Among the entries below, extract exactly the lines that run from the one with "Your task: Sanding" through the one with "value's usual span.", both ends included.

_Items listed in a dataset_
• • • •

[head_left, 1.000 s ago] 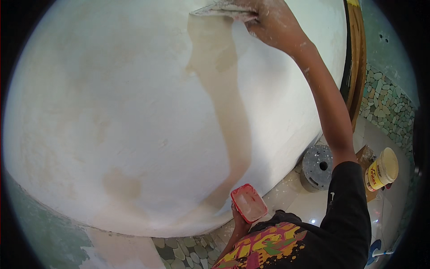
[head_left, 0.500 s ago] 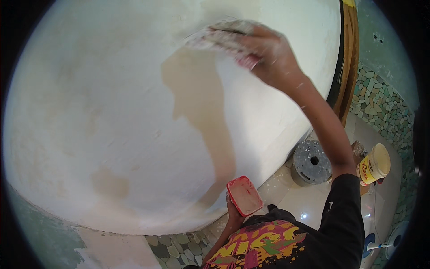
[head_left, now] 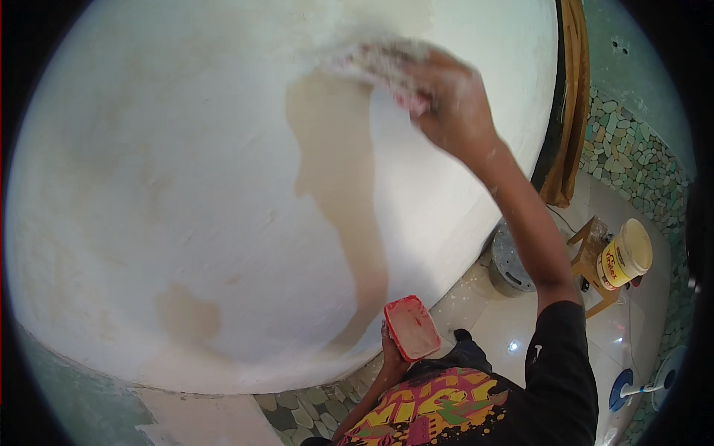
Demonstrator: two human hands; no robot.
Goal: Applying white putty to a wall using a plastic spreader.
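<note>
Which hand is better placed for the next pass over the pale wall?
Right, most likely: the right hand is raised by the pale wall, gripping a smeared tool, though blur hides whether it touches. The left hand is lower, occupied with the red tub.

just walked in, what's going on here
A person's right hand holds a white-smeared tool, motion-blurred, up by a pale wall; whether it touches is unclear. The left hand holds a red tub of pale paste lower down. A bucket sits off to the right.
</note>
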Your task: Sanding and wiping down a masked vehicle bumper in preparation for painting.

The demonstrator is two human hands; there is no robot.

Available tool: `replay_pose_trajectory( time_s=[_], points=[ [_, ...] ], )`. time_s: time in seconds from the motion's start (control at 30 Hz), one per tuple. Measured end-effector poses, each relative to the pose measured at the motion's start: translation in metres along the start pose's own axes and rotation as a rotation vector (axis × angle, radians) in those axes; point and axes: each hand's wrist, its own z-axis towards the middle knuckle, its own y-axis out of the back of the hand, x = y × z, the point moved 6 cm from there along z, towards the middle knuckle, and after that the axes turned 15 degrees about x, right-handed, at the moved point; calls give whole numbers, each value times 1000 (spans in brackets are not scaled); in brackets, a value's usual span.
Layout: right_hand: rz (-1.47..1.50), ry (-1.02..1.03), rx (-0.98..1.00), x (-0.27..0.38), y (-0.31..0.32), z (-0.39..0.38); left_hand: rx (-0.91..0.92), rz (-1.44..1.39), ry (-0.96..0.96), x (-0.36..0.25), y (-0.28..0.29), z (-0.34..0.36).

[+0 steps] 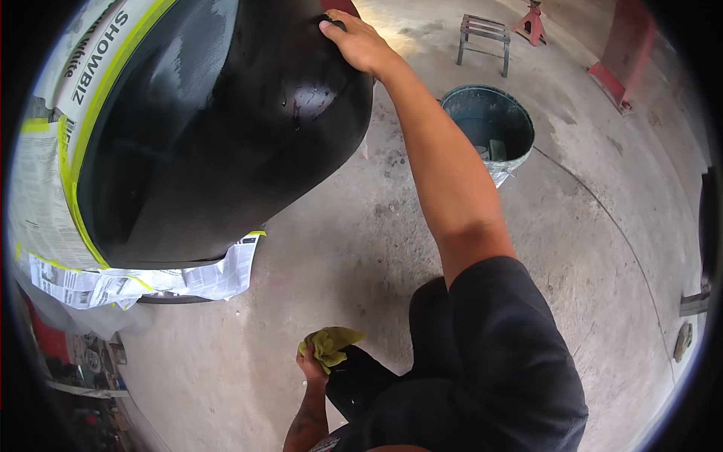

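Observation:
My right hand (355, 44) is stretched far forward to the top right edge of a glossy black car body panel (248, 151). Its fingers are closed on a small dark pad (334, 24) pressed against the panel; most of the pad is hidden under the hand. Wet streaks and a pale, milky smear mark the panel's surface. Low down, beside my knee, my left hand (310, 364) grips a crumpled yellow-green cloth (331, 346), away from the panel. Yellow-green masking tape (74, 181) and newspaper (45, 188) border the panel's left side and bottom.
Right of my arm, a dark green bucket (520, 147) holds water and a block-shaped item. Beyond it stand a small metal stool (484, 34) and a red jack stand (532, 24). A thin cable (602, 200) crosses the concrete floor. Shelved clutter (86, 361) lies at lower left.

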Motion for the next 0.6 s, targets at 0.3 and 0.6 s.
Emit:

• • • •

_RESULT OF THIS TASK_
Your task: Sanding and wiping down a masked vehicle bumper in preparation for painting.

The demonstrator is two human hands; there is no robot.

Available tool: `replay_pose_trajectory( time_s=[_], points=[ [_, ...] ], )`. time_s: time in seconds from the motion's start (control at 30 Hz), one per tuple. Measured end-effector poses, each relative to the pose measured at the motion's start: translation in metres along the start pose's own axes and rotation as a rotation vector (axis × angle, radians) in those axes; point and axes: each hand's wrist, its own z-axis towards the middle knuckle, its own y-axis out of the back of the hand, x = y × z, the point moved 6 cm from there along z, towards the middle knuckle, and after that the axes turned 15 degrees about x, right-handed, at the moved point; calls give whole numbers, each value times 1000 (spans in brackets are not scaled); in brackets, a value's usual span.

Nothing remains to be written for this exercise.